Segment Open

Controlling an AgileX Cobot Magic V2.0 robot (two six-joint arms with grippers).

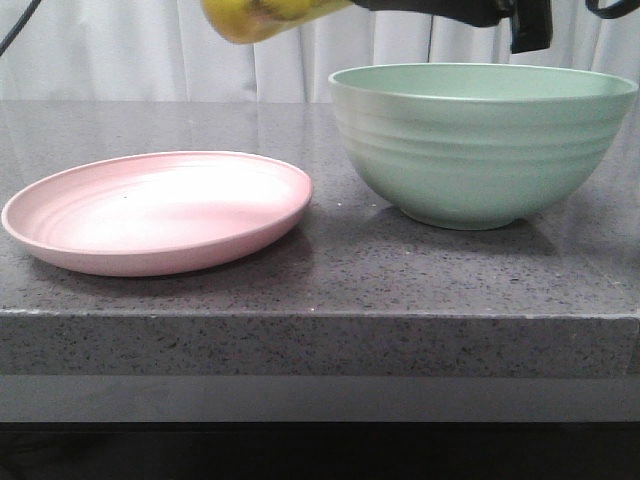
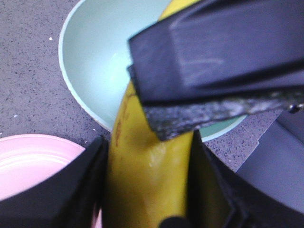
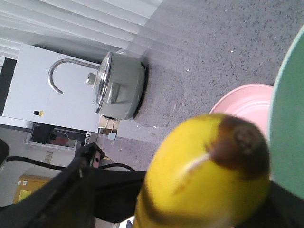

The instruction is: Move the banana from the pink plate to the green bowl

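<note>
A grey speckled counter (image 1: 330, 280) fills the front view. At left sits the pink plate (image 1: 160, 212), bare. At the upper edge, left of centre, the banana (image 1: 262, 17) hangs in the air, above the gap between plate and bowl (only its lower part shows). At right stands the green bowl (image 1: 480, 140). In the left wrist view, the left gripper (image 2: 147, 190) has its black fingers (image 2: 78, 187) clamped on the banana. In the right wrist view, the right gripper (image 3: 199, 204) also appears closed around the banana, though blurred. A lidded pot (image 3: 118, 92) stands behind.
</note>
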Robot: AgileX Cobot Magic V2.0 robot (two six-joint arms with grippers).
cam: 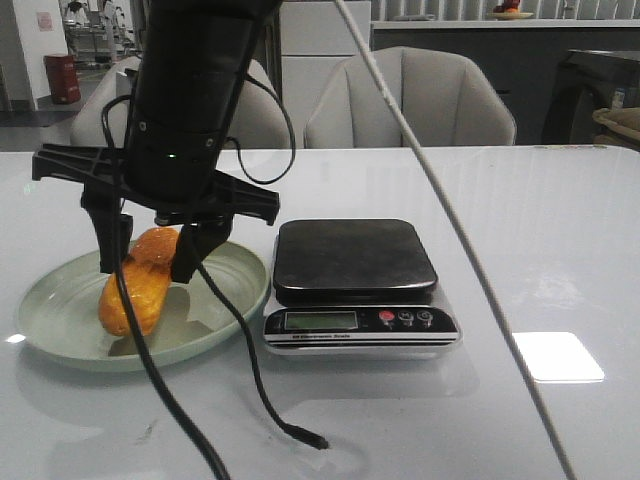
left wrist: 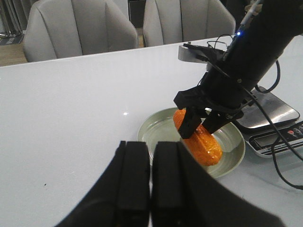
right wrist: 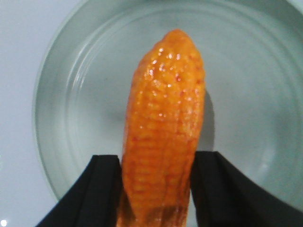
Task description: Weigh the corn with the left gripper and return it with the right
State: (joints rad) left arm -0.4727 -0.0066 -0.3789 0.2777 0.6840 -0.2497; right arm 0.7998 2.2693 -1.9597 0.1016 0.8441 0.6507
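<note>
Corn over pale green plate, right fingers grasping it, left fingers clenched, nothing held.

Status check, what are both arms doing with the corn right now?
Right end effector shut on corn, over the plate. Left end effector shut, empty, standing off. Scale platform bare.

Orange kernel-rowed corn, pale green plate, black claw.
</note>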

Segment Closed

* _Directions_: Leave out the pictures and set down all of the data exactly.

* _Task answer_:
Controlling an AgileX Cobot Magic V2.0 robot (two six-joint arms with grippers).


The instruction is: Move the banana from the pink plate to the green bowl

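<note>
A grey speckled counter (image 1: 330, 280) fills the front view. At left sits the pink plate (image 1: 160, 212), bare. At the upper edge, left of centre, the banana (image 1: 262, 17) hangs in the air, above the gap between plate and bowl (only its lower part shows). At right stands the green bowl (image 1: 480, 140). In the left wrist view, the left gripper (image 2: 147, 190) has its black fingers (image 2: 78, 187) clamped on the banana. In the right wrist view, the right gripper (image 3: 199, 204) also appears closed around the banana, though blurred. A lidded pot (image 3: 118, 92) stands behind.
</note>
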Robot: AgileX Cobot Magic V2.0 robot (two six-joint arms with grippers).
cam: 
left wrist: 
right wrist: 
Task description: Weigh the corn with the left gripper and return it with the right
State: (joints rad) left arm -0.4727 -0.0066 -0.3789 0.2777 0.6840 -0.2497; right arm 0.7998 2.2693 -1.9597 0.1016 0.8441 0.6507
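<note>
Corn over pale green plate, right fingers grasping it, left fingers clenched, nothing held.

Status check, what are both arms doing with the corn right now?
Right end effector shut on corn, over the plate. Left end effector shut, empty, standing off. Scale platform bare.

Orange kernel-rowed corn, pale green plate, black claw.
</note>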

That completes the response.